Sempre dal dialogo con lo spagnolo, erano emersi altri temi interessanti. «Qui l’allenatore ha tre obiettivi, gli spiegavo – racconta Ulivieri –: il risultato, lo spettacolo e la crescita del singolo atleta. Fabregas si disse sostanzialmente d’accordo. Ma non con l’ordine di importanza. Al primo posto mette lo spettacolo. I risultati del Como sono da vedere...».

Per migliorare

Il punto è che non è facile affidare la crescita del sistema a un’unica società... «Stando alle norme non è possibile. Ci dovrebbe essere un patto d’onore tra presidenti. Forse l’unica via è il dare incentivi che stimolino a far giocare di più i nostri ragazzi. Potrebbe funzionare. I giovani crescono bene a livello dilettantistico. Nei settori giovanili delle squadre professionistiche si esprimono altrettanto bene. Poi...».
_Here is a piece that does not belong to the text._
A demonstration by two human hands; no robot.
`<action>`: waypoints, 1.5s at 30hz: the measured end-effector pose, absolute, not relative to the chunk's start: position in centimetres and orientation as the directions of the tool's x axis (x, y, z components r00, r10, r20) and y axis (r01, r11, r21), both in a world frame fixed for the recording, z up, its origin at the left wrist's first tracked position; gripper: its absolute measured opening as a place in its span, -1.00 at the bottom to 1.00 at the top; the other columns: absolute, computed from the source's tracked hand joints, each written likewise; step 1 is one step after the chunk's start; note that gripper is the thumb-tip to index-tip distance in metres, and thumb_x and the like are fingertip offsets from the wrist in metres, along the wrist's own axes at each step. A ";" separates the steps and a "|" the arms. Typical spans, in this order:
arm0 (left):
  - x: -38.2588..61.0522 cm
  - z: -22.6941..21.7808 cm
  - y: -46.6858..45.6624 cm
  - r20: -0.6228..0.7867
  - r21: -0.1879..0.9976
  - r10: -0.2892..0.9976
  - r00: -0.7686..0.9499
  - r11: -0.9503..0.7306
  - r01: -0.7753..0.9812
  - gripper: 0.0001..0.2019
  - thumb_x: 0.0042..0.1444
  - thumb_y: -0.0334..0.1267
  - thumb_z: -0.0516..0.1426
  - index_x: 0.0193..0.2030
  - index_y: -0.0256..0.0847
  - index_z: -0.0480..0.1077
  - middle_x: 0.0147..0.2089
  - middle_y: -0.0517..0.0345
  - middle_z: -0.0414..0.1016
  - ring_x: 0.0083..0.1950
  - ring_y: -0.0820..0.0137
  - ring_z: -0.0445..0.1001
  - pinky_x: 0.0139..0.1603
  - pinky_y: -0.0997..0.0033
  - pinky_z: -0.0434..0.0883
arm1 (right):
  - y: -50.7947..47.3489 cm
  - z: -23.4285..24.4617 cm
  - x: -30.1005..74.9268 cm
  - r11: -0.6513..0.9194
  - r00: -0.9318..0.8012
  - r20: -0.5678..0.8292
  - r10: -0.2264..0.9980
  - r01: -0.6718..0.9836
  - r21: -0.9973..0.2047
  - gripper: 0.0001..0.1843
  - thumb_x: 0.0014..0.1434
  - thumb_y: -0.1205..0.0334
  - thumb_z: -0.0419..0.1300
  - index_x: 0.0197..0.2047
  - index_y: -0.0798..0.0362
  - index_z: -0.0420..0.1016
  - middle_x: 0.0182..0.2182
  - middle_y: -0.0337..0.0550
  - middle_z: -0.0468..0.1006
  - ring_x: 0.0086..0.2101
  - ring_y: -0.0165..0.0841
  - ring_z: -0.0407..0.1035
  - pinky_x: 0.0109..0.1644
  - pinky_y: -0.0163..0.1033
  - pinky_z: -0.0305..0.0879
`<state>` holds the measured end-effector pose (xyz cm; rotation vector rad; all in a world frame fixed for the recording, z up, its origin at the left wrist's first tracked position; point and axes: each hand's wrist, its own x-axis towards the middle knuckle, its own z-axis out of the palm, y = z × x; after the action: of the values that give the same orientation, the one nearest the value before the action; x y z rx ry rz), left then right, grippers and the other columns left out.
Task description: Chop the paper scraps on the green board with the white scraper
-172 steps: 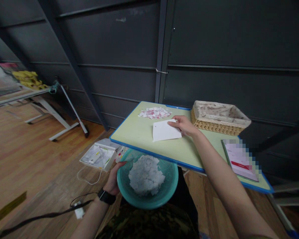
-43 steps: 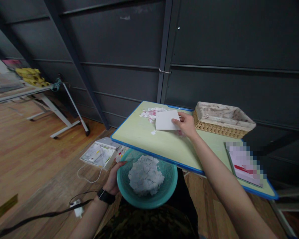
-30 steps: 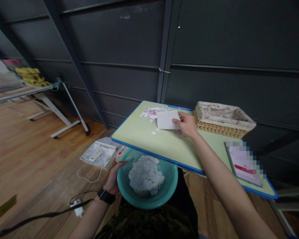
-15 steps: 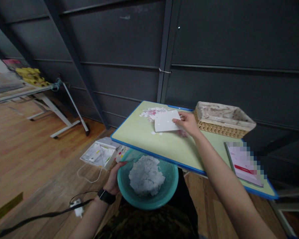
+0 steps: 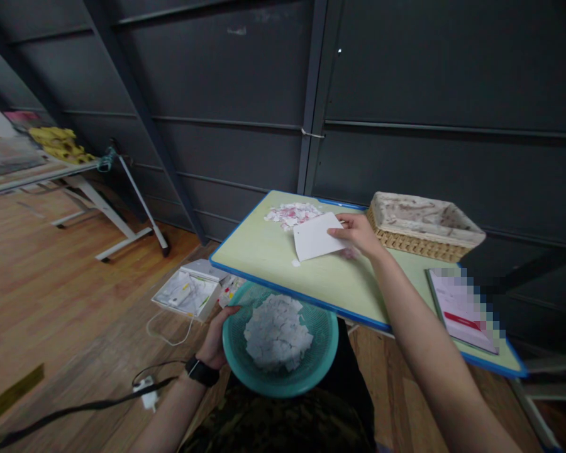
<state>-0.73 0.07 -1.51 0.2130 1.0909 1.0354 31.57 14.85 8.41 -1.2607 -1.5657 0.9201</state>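
Observation:
My right hand (image 5: 357,232) pinches a white card (image 5: 317,236) and holds it edge-down on the light green table (image 5: 273,258), just in front of a pile of pink and white paper scraps (image 5: 291,214). One loose scrap (image 5: 295,262) lies near the card's lower corner. My left hand (image 5: 214,343), a black watch on its wrist, grips the rim of a teal bowl (image 5: 321,365) held below the table's blue front edge. The bowl holds a heap of white paper scraps (image 5: 277,331).
A wicker basket (image 5: 419,225) stands at the table's back right, and a booklet (image 5: 460,308) lies on the right side. On the wooden floor lie an open white box (image 5: 188,294) and a black cable (image 5: 75,412). Another table (image 5: 33,170) stands far left.
My right hand drew the card a little back from the scrap pile toward me over the last second. The bowl and my left hand have stayed put.

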 end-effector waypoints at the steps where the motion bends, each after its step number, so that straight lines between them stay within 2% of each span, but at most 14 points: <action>1: -0.8 -1.6 0.1 -0.623 0.606 0.779 0.073 0.540 -0.585 -0.76 0.10 -0.34 0.18 -0.09 -0.36 0.53 -0.37 -0.03 0.70 -0.24 0.11 0.68 -0.24 0.28 0.57 | 15.0 8.4 31.7 0.209 -0.064 0.199 0.978 0.288 -0.935 -0.57 -0.27 0.12 0.35 -0.30 0.19 0.56 -0.54 -0.21 0.48 -0.56 -0.41 0.27 -0.50 -0.31 0.10; 5: -0.8 -1.6 0.0 -0.618 0.634 0.785 0.042 0.529 -0.565 -0.77 0.11 -0.35 0.16 -0.09 -0.33 0.52 -0.39 0.00 0.70 -0.26 0.10 0.68 -0.23 0.21 0.58 | 15.0 8.3 31.6 0.176 -0.057 0.168 0.984 0.230 -0.957 -0.58 -0.29 0.14 0.35 -0.30 0.17 0.56 -0.53 -0.20 0.49 -0.54 -0.39 0.29 -0.48 -0.31 0.13; 9: -0.6 -1.4 0.0 -0.614 0.653 0.789 0.014 0.517 -0.554 -0.82 0.13 -0.36 0.15 -0.15 -0.31 0.51 -0.39 0.01 0.70 -0.30 0.15 0.68 -0.23 0.24 0.58 | 14.9 8.1 31.3 0.103 -0.135 0.067 0.989 0.282 -0.954 -0.59 -0.26 0.12 0.34 -0.30 0.15 0.57 -0.63 -0.26 0.43 -0.62 -0.41 0.22 -0.56 -0.32 0.04; 12: -0.6 -1.3 0.1 -0.614 0.641 0.788 0.043 0.530 -0.555 -0.83 0.15 -0.35 0.13 -0.18 -0.31 0.53 -0.40 0.00 0.70 -0.31 0.16 0.67 -0.25 0.26 0.58 | 15.4 8.0 32.3 0.171 -0.057 0.162 0.985 0.265 -0.949 -0.58 -0.27 0.11 0.35 -0.29 0.15 0.57 -0.54 -0.21 0.50 -0.55 -0.38 0.29 -0.49 -0.29 0.14; 15: -0.6 -1.2 0.0 -0.619 0.643 0.785 0.031 0.529 -0.554 -0.84 0.14 -0.35 0.13 -0.24 -0.32 0.54 -0.40 -0.02 0.69 -0.34 0.15 0.67 -0.26 0.26 0.58 | 16.2 7.7 33.5 0.245 0.034 0.269 0.962 0.318 -0.916 -0.60 -0.27 0.11 0.35 -0.32 0.15 0.58 -0.45 -0.16 0.55 -0.46 -0.34 0.35 -0.40 -0.26 0.20; 18: -0.7 -1.2 0.0 -0.615 0.642 0.788 0.035 0.526 -0.558 -0.84 0.12 -0.35 0.15 -0.25 -0.36 0.54 -0.40 -0.05 0.69 -0.33 0.13 0.67 -0.24 0.25 0.58 | 16.6 7.5 33.9 0.241 0.062 0.286 0.956 0.388 -0.890 -0.61 -0.26 0.08 0.32 -0.34 0.15 0.58 -0.45 -0.16 0.55 -0.46 -0.33 0.34 -0.39 -0.26 0.19; 27: -1.0 -1.6 0.0 -0.610 0.603 0.788 0.087 0.532 -0.595 -0.72 0.08 -0.36 0.18 -0.06 -0.38 0.55 -0.36 -0.05 0.71 -0.22 0.05 0.68 -0.18 0.20 0.58 | 15.1 8.2 32.2 0.190 -0.067 0.178 0.982 0.386 -0.903 -0.58 -0.20 0.09 0.33 -0.26 0.16 0.55 -0.57 -0.20 0.48 -0.58 -0.39 0.25 -0.54 -0.30 0.09; 34: -0.7 -1.2 -0.1 -0.615 0.627 0.786 0.064 0.537 -0.565 -0.71 0.11 -0.34 0.15 -0.05 -0.40 0.54 -0.39 -0.05 0.70 -0.22 0.06 0.67 -0.17 0.18 0.57 | 14.2 8.4 31.1 0.084 -0.178 0.030 0.984 0.302 -0.950 -0.58 -0.19 0.09 0.35 -0.25 0.13 0.51 -0.66 -0.27 0.44 -0.72 -0.43 0.19 -0.68 -0.34 -0.03; 40: -0.7 -0.9 -0.1 -0.632 0.599 0.772 0.069 0.544 -0.587 -0.73 0.12 -0.35 0.14 -0.07 -0.40 0.54 -0.36 -0.07 0.71 -0.21 0.05 0.67 -0.13 0.17 0.56 | 14.0 8.8 31.0 0.052 -0.153 0.027 0.988 0.166 -0.985 -0.55 -0.27 0.12 0.40 -0.26 0.14 0.51 -0.65 -0.25 0.46 -0.69 -0.43 0.22 -0.66 -0.34 0.03; 45: -0.7 -1.1 -0.1 -0.629 0.595 0.774 0.069 0.538 -0.597 -0.69 0.07 -0.36 0.18 -0.03 -0.35 0.54 -0.35 -0.04 0.71 -0.18 0.02 0.67 -0.12 0.16 0.55 | 14.2 8.1 30.6 0.025 -0.214 -0.024 0.977 0.224 -0.974 -0.60 -0.25 0.12 0.41 -0.32 0.14 0.53 -0.67 -0.28 0.43 -0.70 -0.46 0.20 -0.67 -0.37 -0.06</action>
<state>-0.73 -0.11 -1.14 0.1980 1.0855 1.0418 30.60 14.23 8.06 -1.2653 -1.5420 1.2517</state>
Un grande allenatore deve essere stato anche un ottimo giocatore? «Non è così. Si pensi a Sacchi e Zeman, grandi maestri. Lasciamo stare il sottoscritto. Ho passato anni nelle giovanili della Fiorentina e mi chiedevo perché mi tenessero lì. Non ero all’altezza di giocare».

Un pensiero al ct ad interim Silvio Baldini, a sua volta toscano, passato pure per Brescia (1998-1999). «In primo luogo è un amico – ammette –. Gli auguro ogni bene. Non so se allenare la Nazionale, adesso, sia proprio un augurio...».